Here we use a TensorFlow Lite interpreter to examine an image and produce its output.
This is the third article in a series on using Neural Networks with TensorFlow Lite on Android. In part 2 of this series, we had ended with making a TensorFlow Lite model from a pretrained model. In this part, we will create an Android application and import that model into it. You will need the .tflite file that was made in the previous section (yolo.tflite).
The flow of the application will be as follows:
- An image is selected for analysis.
- The image is resized to match the requirements of the TensorFlow Lite model being used.
- An input buffer is made from the image.
- A TensorFlow Lite interpreter with optional delegates is instantiated.
- A GPU Delegate will run some of the calculations on the graphics hardware.
- An NNAPI Delegate (Android 8.1 and later) may run on the GPU, a DSP, or a Neural Processing Unit (NPU).
- An output buffer is instantiated.
- The interpreter runs the model against the input and places the results in the output.

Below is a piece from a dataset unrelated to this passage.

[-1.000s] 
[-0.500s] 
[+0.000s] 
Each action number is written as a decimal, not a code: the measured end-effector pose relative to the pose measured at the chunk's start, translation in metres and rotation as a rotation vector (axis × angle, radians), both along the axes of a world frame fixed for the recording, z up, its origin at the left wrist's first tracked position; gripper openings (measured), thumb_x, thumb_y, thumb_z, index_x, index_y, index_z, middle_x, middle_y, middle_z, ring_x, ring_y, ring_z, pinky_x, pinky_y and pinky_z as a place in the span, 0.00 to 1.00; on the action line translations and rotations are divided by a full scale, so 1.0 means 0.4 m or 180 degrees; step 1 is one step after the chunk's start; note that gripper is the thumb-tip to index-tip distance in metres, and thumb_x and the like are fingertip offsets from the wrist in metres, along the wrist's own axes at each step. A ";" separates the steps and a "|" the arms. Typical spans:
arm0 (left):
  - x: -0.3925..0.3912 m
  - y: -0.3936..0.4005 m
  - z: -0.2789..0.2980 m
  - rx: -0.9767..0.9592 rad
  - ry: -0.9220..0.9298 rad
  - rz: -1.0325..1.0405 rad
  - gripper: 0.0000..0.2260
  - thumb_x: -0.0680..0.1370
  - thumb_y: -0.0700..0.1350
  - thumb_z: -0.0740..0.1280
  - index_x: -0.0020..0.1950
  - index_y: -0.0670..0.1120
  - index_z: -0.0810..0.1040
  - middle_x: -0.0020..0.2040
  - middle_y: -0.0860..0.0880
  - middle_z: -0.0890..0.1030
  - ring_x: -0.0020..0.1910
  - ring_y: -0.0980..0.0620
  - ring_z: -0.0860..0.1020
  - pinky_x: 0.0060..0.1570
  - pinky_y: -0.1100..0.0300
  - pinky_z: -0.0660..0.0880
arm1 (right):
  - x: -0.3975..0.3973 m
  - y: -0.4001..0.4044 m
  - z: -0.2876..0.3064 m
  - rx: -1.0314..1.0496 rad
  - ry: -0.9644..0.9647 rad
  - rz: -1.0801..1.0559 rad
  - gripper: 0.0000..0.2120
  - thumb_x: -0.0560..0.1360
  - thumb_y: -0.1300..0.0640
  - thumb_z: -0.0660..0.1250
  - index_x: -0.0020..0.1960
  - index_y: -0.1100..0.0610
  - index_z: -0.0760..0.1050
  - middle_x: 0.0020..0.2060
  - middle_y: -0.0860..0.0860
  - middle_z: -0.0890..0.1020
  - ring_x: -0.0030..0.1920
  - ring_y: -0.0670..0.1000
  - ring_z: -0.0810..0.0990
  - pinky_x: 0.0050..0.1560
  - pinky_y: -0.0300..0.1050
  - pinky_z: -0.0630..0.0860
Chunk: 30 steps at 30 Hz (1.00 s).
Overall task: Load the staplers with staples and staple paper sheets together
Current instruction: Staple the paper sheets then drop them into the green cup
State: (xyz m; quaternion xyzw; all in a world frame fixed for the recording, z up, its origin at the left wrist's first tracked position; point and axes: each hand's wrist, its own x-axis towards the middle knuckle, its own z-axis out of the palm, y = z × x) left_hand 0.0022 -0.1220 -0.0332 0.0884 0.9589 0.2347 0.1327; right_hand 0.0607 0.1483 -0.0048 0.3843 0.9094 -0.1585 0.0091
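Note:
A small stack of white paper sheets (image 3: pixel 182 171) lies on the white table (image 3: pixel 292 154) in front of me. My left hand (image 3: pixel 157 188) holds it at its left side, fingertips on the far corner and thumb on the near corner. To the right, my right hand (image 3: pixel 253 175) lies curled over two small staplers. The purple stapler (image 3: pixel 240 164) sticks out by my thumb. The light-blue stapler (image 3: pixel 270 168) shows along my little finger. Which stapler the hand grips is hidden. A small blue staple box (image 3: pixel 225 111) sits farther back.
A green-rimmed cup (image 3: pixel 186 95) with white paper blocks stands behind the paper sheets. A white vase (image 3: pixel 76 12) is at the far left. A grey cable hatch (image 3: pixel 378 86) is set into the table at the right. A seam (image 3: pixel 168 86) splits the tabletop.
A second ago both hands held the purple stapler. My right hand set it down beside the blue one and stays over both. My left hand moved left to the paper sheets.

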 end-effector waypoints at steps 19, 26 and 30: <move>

The source bitmap for the application can be acquired in a number of different ways: It can be loaded from the file system, taken from the device’s camera, downloaded from a network, or acquired through other means. As long as the image can be loaded as a bitmap then the rest of the code presented here can be easily adapted for it. In this example program, I will have the source image come from the picture chooser.
Create a new Android application using the Empty Activity template. After the application is created there are some configuration steps that we need to do for the application. First, we will add references to TensorFlow so that the application has the necessary libraries for using TensorFlow Lite and TensorFlow Lite delegates for the CPU and NPU. Open the build.gradle for the application and add the following to the dependencies section:
implementation 'org.tensorflow:tensorflow-lite:0.0.0-nightly'
implementation 'org.tensorflow:tensorflow-lite-gpu:0.0.0-nightly'
implementation 'org.tensorflow:tensorflow-lite-support:0.0.0-nightly'
Save the changes and build the application. If you receive an error about the required version of the NDK not being present then refer to Part 1 of this series. If the application builds, there is an additional change to make to the build.gradle. In the Android section, a setting must be added to direct Android Studio not to compress .tflite files. In the android section of the file, add the following lines:
aaptOptions {
noCompress "tflite"
}
The .tflite file will go into the project "assets" folder. The folder doesn’t exist in a new project. You can create the folder in your project within apps/src/main.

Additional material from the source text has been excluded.